Convertir a un jefe de Estado en una muñeca de porcelana hace que antes o después se rompa. Desde entonces, hemos confundido la institución hasta convertirla en la figura de un Belén napolitano que aparece y se esconde según interesa al que lo coloca.

El ahora rey —¿qué significa exactamente eso de emérito?— había sido un rehén de la historia perdida de España. Fue él, todavía como hijo de un príncipe despreciado, el que tuvo la valentía de poner en peligro su futuro para reponer el país en el camino de la democracia que Alfonso XIII vetó. ¿Creen que fue fácil? Yo tampoco.

Han sido cuarenta años en los que los españoles perdieron la vergüenza de serlo. ¿Gracias a quién? ¡Y mira que tratamos de aniquilarnos una y otra vez!

Segundo error: obligar al rey a pedir perdón. ¿A quién debemos la idea? Fue el símbolo de una nación entera de rodillas, una maniobra cursi de un grupo de imberbes que le sirvió a  la señora que tal  para comenzar su chantaje a España.
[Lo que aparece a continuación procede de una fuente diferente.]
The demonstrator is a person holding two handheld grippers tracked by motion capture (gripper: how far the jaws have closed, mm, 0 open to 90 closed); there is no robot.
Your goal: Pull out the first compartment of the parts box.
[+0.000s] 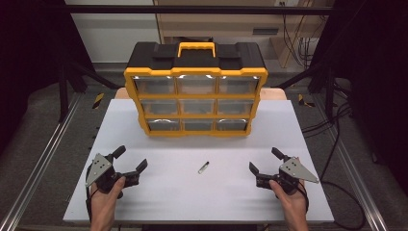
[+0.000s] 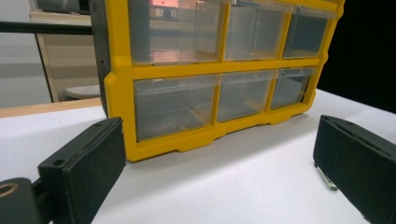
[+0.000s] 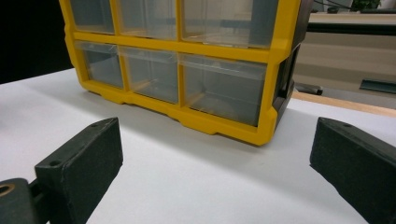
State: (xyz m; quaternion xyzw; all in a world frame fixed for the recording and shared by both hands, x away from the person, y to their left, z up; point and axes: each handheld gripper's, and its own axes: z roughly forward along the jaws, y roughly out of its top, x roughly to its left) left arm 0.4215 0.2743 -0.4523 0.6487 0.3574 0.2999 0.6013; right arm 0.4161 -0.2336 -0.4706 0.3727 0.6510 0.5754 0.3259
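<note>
**Two open grippers, one small part lying loose**

Two grippers are resting near the front edge of the white table (image 1: 144, 202), both with jaws spread wide and nothing between them. The left gripper (image 1: 131, 160) and the right gripper (image 1: 263, 160) are sitting well apart, and the small pin-like part (image 1: 204, 167) is lying flat on the bare tabletop between them, in front of the drawer cabinet (image 1: 195, 91).

The part is looking thin, short and partly shiny, probably metal or clear plastic, so it is likely to roll or skid if a pad nudges it sideways before both pads close. Lying flat on a smooth, matte surface, it is also offering little height to pinch; the blocky black pads (image 2: 86, 163), with their grainy rubber-like faces, could press it down and flick it away. The cabinet is combining a glossy yellow frame, a black top and clear drawers (image 3: 224, 86); a stiff drawer could drag the whole case.
</note>
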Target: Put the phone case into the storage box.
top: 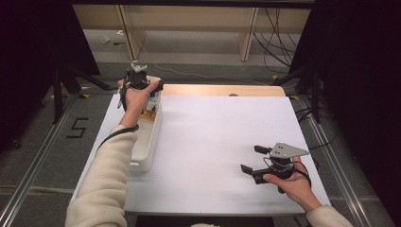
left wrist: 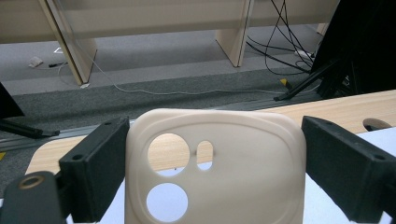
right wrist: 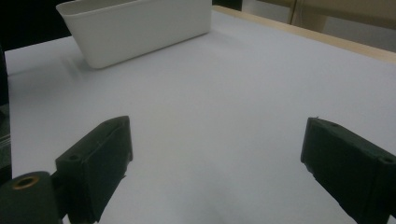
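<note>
A cream phone case [left wrist: 233, 182] with round camera cut-outs stands upright between the black jaws of my left gripper [left wrist: 215, 140], which press on both of its sides. In the high view my left gripper [top: 140, 81] is held up over the far end of a long white bin [top: 144, 152] at the table's left. My right gripper [top: 252, 159] hovers low over the white table top [top: 213, 137] at the front right, pointing left. In its own view my right gripper [right wrist: 215, 135] stands open with nothing between its jaws, and the bin [right wrist: 140, 28] lies ahead.
A strip of wooden table edge [top: 217, 90] runs along the back. Some small items lie in the bin under the left hand, too hidden to name. Beyond the table are grey floor, wooden legs [left wrist: 231, 44] and loose cables [left wrist: 280, 42].
</note>
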Motion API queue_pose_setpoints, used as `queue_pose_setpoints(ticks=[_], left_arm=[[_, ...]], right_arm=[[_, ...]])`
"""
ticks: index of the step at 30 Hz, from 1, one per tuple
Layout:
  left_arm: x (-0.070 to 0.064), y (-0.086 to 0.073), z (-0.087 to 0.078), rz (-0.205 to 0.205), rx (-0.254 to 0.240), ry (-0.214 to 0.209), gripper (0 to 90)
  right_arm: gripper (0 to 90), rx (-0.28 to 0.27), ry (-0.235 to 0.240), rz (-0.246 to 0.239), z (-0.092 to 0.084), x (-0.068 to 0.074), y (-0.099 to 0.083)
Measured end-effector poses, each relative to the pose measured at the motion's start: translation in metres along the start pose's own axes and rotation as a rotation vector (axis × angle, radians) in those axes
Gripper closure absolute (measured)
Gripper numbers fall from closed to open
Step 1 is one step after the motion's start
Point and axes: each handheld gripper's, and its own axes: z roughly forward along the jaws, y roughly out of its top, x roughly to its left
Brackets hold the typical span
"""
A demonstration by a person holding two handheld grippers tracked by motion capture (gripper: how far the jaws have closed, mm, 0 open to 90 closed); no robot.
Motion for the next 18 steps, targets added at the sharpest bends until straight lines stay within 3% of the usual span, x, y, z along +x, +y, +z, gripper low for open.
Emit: queue_pose_setpoints(ticks=[18], left_arm=[[0.0014,-0.0005,0.0003,-0.003,0.007,-0.01,10.5]], right_arm=[[9.9,0.001,0.002,0.0,0.0001,-0.0001,-0.0001]])
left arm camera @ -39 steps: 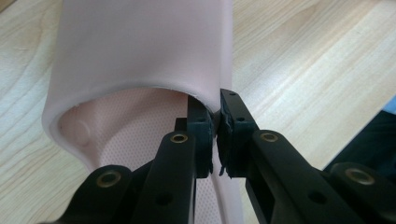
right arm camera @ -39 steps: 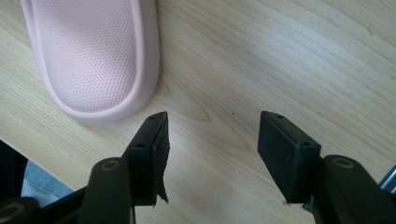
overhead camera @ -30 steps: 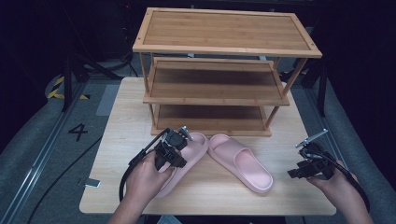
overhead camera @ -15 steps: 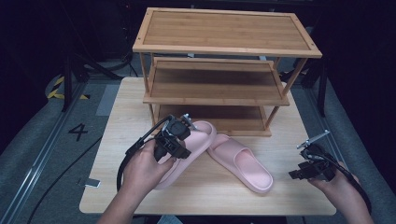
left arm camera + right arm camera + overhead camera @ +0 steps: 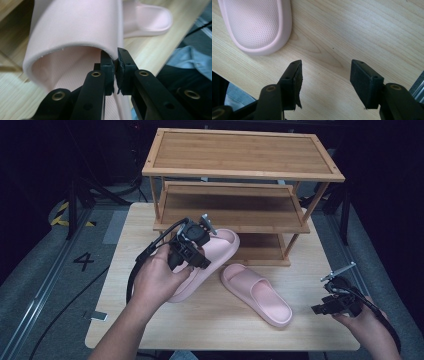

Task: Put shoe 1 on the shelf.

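The left claw [image 5: 115, 65] is clenched on the edge of the strap of a pale pink moulded foam slipper [image 5: 207, 262], its black pads pinching the thin, smooth band where the strap arches over the footbed. Compared with a second ago, the slipper's toe end has come up off the worktop [image 5: 115, 270] and now tilts towards the lower shelves of the three-tier bamboo shoe rack [image 5: 242, 170], with the heel end low near the worktop; whether it still touches cannot be told. That lift suggests the carry to the rack has begun, with placement not yet made.

The right claw [image 5: 325, 82] stands released, its jaws spread over bare wood near the worktop's right front corner, holding nothing. Just beside it lies the second pink foam slipper [image 5: 257, 292], flat on the worktop, its rounded heel showing a finely dimpled footbed [image 5: 254, 22] within a smooth raised rim.

The worktop is light, straight-grained wood. The rack's slatted shelves are a warmer honey tone with framed edges, and no footwear shows on the parts of them in view.
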A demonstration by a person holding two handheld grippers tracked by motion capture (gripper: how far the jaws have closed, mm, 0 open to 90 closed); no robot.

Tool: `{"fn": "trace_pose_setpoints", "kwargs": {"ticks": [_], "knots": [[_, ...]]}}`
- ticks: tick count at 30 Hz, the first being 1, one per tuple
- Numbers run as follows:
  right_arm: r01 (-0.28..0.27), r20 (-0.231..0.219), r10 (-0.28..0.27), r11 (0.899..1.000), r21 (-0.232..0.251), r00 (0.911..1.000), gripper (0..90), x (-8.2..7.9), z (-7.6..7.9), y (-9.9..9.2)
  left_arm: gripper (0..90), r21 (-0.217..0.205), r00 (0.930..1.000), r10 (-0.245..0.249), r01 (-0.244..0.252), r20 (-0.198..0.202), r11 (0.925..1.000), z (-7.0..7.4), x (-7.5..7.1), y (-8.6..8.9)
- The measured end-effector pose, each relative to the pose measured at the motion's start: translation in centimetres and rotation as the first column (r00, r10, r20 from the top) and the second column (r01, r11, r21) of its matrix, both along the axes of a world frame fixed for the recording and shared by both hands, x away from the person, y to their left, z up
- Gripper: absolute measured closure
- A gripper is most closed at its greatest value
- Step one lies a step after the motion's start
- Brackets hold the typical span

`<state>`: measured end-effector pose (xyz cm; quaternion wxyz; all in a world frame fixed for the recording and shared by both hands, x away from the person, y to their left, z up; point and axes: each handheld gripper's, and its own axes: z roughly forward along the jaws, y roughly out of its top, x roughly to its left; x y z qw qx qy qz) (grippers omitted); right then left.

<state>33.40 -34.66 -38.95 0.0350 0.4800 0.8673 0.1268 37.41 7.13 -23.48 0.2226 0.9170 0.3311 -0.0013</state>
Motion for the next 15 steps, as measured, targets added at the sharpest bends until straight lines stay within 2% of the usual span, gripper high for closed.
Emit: {"fn": "trace_pose_setpoints", "kwargs": {"ticks": [1, 2, 4, 6, 12, 15], "knots": [[0.008, -0.004, -0.008, 1.000, -0.001, 1.0000, 43.8, -0.1, 0.0, -0.1, 84.0, -0.009, 1.0000, 0.000, 0.000, 0.000, 1.0000, 0.6, 0.1, -0.2], [0.010, -0.002, -0.010, 1.000, 0.002, 1.0000, 43.8, -0.1, -0.1, -0.1, 83.9, -0.009, 1.0000, 0.000, 0.000, 0.000, 1.0000, 0.6, 0.1, -0.2], [0.008, -0.002, -0.008, 1.000, -0.001, 1.0000, 43.8, -0.1, -0.1, -0.2, 84.0, 0.010, 0.9996, -0.003, 0.002, 0.027, 0.9999, 1.4, 0.0, -0.8], [0.012, -0.006, -0.012, 1.000, 0.002, 0.9999, 43.8, -0.2, -0.1, -0.2, 84.1, 0.020, 0.9996, -0.006, 0.005, 0.028, 0.9998, 1.9, 0.1, -1.0], [0.012, -0.008, -0.012, 1.000, 0.003, 0.9999, 43.8, -0.4, -0.2, -0.3, 84.2, 0.017, 0.9991, -0.016, 0.016, 0.039, 0.9997, 2.7, 0.4, -1.3], [0.006, -0.009, -0.006, 1.000, -0.002, 0.9999, 43.8, -0.4, -0.3, -0.3, 85.0, 0.025, 0.9977, -0.023, 0.021, 0.064, 0.9995, 3.2, 0.3, -1.6]]}}
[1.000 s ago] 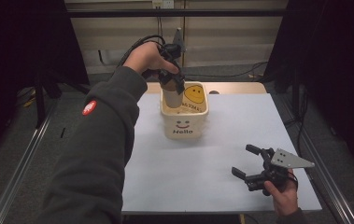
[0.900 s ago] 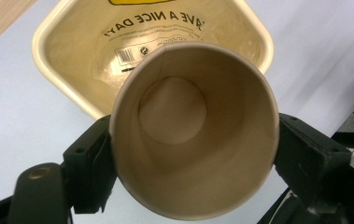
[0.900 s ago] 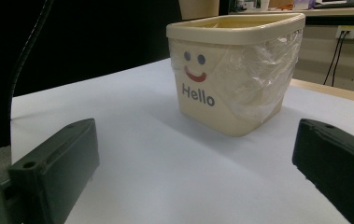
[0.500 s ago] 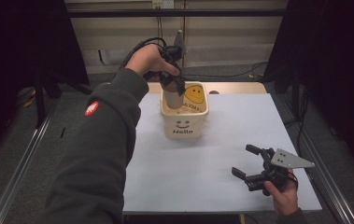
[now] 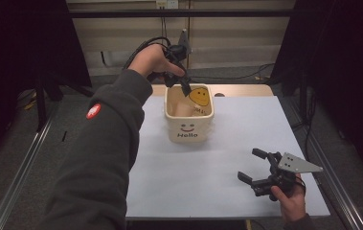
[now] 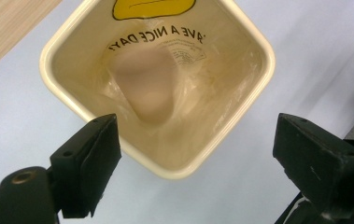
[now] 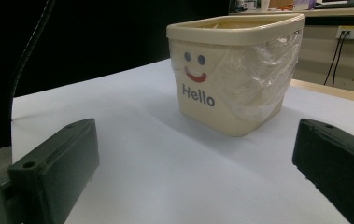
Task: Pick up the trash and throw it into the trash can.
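The left tongs (image 5: 185,89) hang above the far rim of the cream bin (image 5: 189,125), jaws spread wide and holding nothing. Straight below them, in the left gripper view, a pale tan object (image 6: 145,84) lies at the bottom of the bin, resting on the clear plastic liner (image 6: 198,100); its shape is blurred, so what it is cannot be told. The step in hand looks like a drop into the bin just finished, with the left tongs clear of the load.

The right tongs (image 5: 255,168) rest low over the white surface (image 5: 217,153), well apart from the bin and nearer the person, jaws also spread and empty. From them the bin stands ahead, its "Hello" face turned their way.

Next, the left tongs likely need to lift away from the rim without snagging the liner.
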Tool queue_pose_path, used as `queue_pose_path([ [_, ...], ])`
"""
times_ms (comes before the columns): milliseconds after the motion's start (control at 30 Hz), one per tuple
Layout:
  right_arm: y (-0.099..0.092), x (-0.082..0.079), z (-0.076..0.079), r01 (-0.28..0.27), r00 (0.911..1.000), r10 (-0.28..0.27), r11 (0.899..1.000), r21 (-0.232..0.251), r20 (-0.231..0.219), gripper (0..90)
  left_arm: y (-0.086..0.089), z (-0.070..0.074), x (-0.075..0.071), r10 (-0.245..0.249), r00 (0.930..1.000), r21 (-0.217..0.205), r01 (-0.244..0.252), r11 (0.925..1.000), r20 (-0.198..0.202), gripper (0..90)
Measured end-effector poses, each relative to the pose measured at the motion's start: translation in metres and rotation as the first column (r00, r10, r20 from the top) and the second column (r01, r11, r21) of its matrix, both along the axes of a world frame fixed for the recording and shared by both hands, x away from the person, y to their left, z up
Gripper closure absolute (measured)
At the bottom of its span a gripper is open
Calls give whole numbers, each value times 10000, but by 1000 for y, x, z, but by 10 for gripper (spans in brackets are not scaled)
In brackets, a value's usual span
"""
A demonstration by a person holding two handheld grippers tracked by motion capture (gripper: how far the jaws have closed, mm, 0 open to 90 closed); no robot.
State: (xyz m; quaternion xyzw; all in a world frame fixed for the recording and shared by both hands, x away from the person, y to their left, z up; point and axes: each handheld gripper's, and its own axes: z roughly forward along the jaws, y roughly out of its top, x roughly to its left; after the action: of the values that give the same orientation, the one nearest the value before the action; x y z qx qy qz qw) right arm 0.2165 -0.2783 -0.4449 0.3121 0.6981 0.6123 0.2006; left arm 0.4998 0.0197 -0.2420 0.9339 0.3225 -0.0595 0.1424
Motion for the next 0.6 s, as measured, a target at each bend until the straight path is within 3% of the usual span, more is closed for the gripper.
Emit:
queue_pose_path([
  [600,0,0,0,167,9998,-167,9998,-114,-60,2,15,34,-10,103,9993,-164,-97,9998,365,152],
])
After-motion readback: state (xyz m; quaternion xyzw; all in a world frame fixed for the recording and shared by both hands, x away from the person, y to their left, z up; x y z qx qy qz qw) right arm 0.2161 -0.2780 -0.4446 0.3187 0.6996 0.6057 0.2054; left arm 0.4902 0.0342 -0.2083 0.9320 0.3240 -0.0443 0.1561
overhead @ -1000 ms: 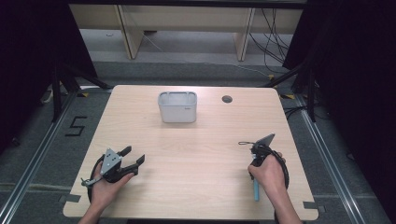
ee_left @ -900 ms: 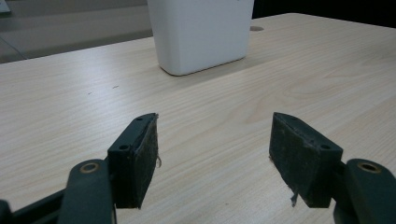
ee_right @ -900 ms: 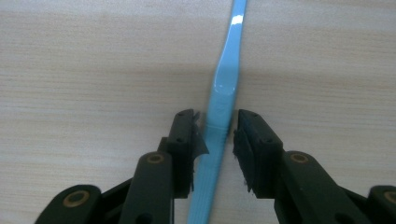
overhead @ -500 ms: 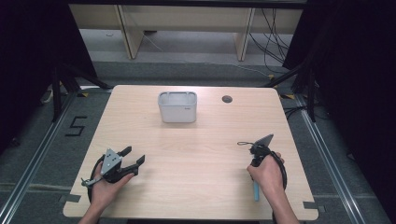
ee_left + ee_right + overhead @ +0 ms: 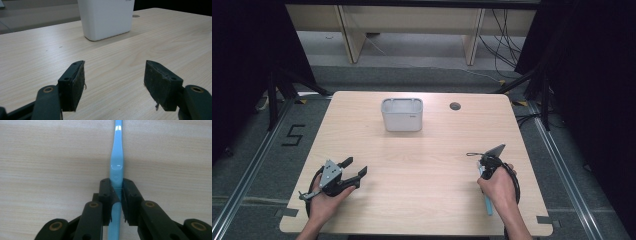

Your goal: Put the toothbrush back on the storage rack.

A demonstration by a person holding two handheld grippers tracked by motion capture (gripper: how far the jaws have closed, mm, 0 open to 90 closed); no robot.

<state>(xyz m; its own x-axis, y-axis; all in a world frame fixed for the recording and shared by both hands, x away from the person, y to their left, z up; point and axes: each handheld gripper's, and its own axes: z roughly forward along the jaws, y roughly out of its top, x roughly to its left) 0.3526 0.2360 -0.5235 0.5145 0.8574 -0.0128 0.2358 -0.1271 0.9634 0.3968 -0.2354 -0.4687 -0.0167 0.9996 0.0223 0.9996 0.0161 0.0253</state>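
Right hand-held gripper [image 5: 117, 197] has just been closing and now clamps the blue toothbrush [image 5: 117, 157] lying on the bench [image 5: 427, 165]; its head is cut off at the frame edge. Left hand-held gripper [image 5: 113, 82] stands released over bare wood, well apart from the white bin [image 5: 402, 114].

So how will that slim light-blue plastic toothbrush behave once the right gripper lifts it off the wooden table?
The slim light-blue plastic toothbrush looks rigid and thin, so probably light and unlikely to sag. Its glossy handle may slip or pivot, since the right gripper clamps only a narrow section. Being long, it could swing if lifted fast.
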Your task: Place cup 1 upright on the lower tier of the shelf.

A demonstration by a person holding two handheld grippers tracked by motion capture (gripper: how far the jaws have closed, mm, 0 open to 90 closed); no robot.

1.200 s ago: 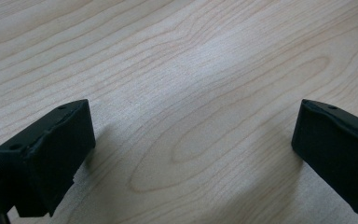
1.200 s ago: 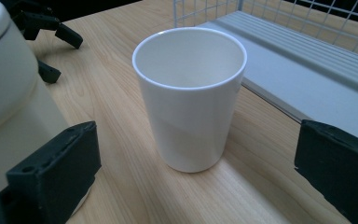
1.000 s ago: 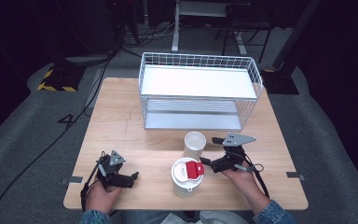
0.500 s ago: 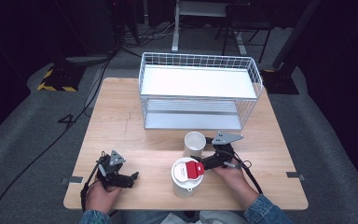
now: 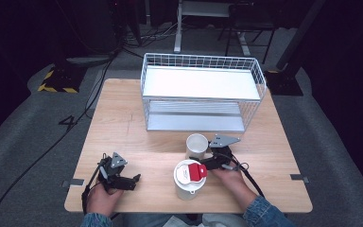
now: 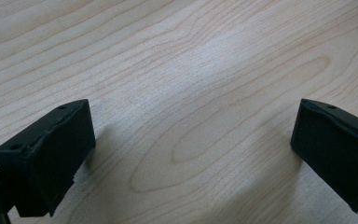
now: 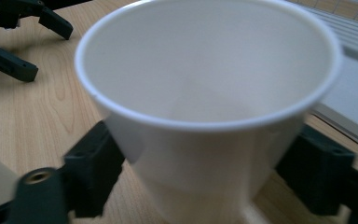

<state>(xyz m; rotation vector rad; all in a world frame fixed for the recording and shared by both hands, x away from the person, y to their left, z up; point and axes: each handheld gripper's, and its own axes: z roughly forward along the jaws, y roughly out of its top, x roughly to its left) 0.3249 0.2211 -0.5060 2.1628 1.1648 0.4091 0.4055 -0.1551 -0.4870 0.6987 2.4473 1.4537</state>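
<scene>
With its fingers having just closed from wide open onto the cup [image 7: 205, 140] standing on the table [image 5: 137, 123] before the rack [image 5: 203, 94], the right gripper [image 5: 207, 163] can lift it; the left gripper [image 5: 131, 182] rests open, empty.

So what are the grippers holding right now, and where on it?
The right gripper clamps the white paper cup across its lower wall, below the rim. The left gripper is open, holding nothing.

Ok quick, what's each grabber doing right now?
Left gripper: open, nothing in it, resting on the table.
Right gripper: just closed on the white cup.
</scene>
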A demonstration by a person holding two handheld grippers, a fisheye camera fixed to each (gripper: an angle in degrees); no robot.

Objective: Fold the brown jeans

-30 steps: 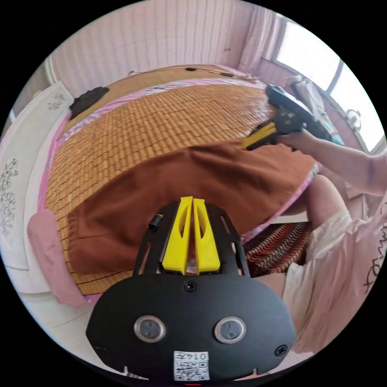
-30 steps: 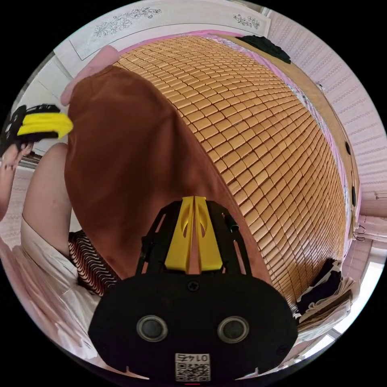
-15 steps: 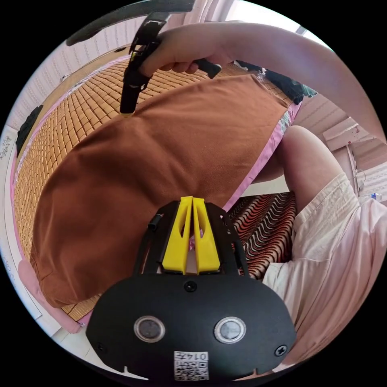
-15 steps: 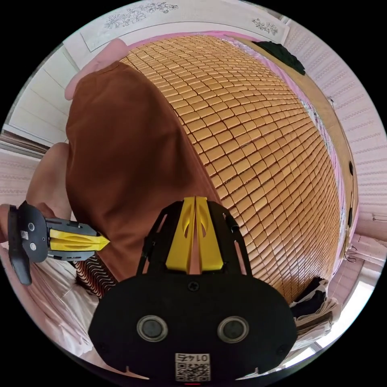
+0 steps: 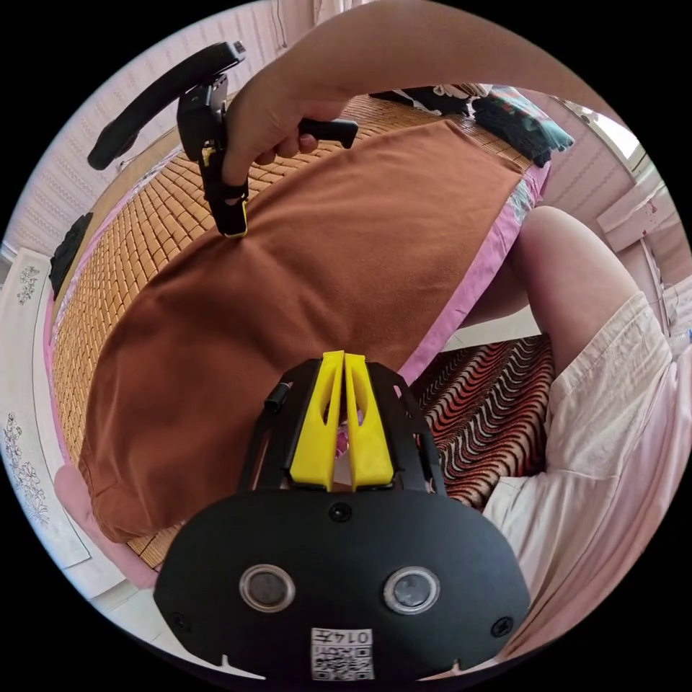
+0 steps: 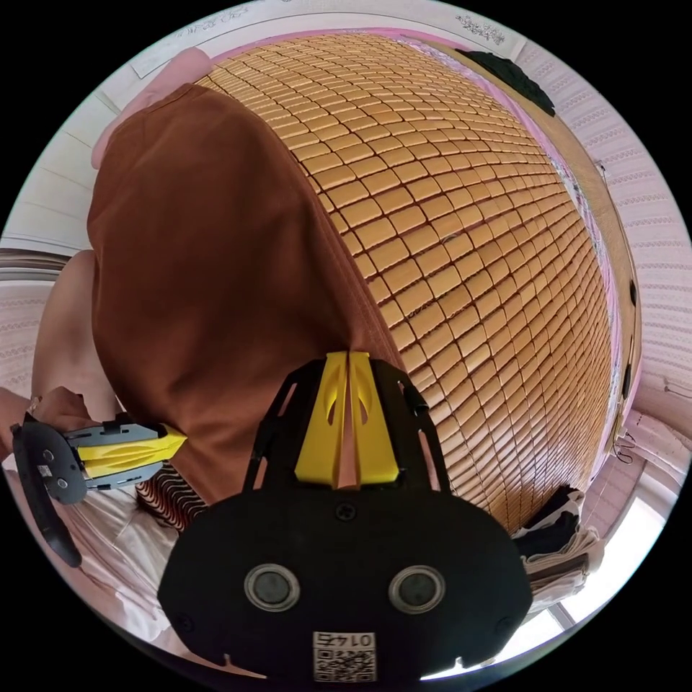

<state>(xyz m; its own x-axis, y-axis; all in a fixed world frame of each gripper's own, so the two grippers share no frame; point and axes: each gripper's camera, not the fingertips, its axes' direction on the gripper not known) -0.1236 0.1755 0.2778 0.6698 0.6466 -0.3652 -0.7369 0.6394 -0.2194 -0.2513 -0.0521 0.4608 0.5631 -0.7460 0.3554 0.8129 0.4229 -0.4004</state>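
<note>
The brown jeans (image 5: 324, 259) lie flat and lengthwise along the near side of a bamboo mat (image 5: 130, 252) on the bed. My left gripper (image 5: 344, 358) is shut, its tips over the jeans' near edge by the pink bed border. A hand holds my right gripper (image 5: 233, 229) down onto the jeans close to their far edge. In the right gripper view, that gripper (image 6: 349, 358) is shut, tips at the seam where the jeans (image 6: 216, 274) meet the mat (image 6: 468, 216). The left gripper (image 6: 179, 438) hovers by the near edge. I cannot see cloth pinched in either.
A person's bare leg (image 5: 555, 267) and pale shorts (image 5: 613, 432) stand against the bed's near side, above a striped rug (image 5: 483, 418). A pink pillow (image 5: 72, 497) lies past one end of the jeans. Folded clothes (image 6: 569, 533) are piled past the other end, and a dark garment (image 6: 512, 72) lies far back.
The left gripper has gone from the jeans' pillow end to the middle of their near edge. The right gripper has come along the far edge and down onto the cloth. Both stay shut.
</note>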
Que la octava potencia del mundo esté en manos de una arribista es la demostración de lo imbéciles que somos, de los confundidos que estamos, de que el pragmatismo no se encuentra entre nuestros valores, de que la autodestrucción es nuestra Beatriz.

El próximo pecado sería que Felipe VI despojara al rey Juan Carlos de su título, un paso más hacia la insignificancia de España. Si seguimos perseverando seguro que lo logramos. ¡Ánimo!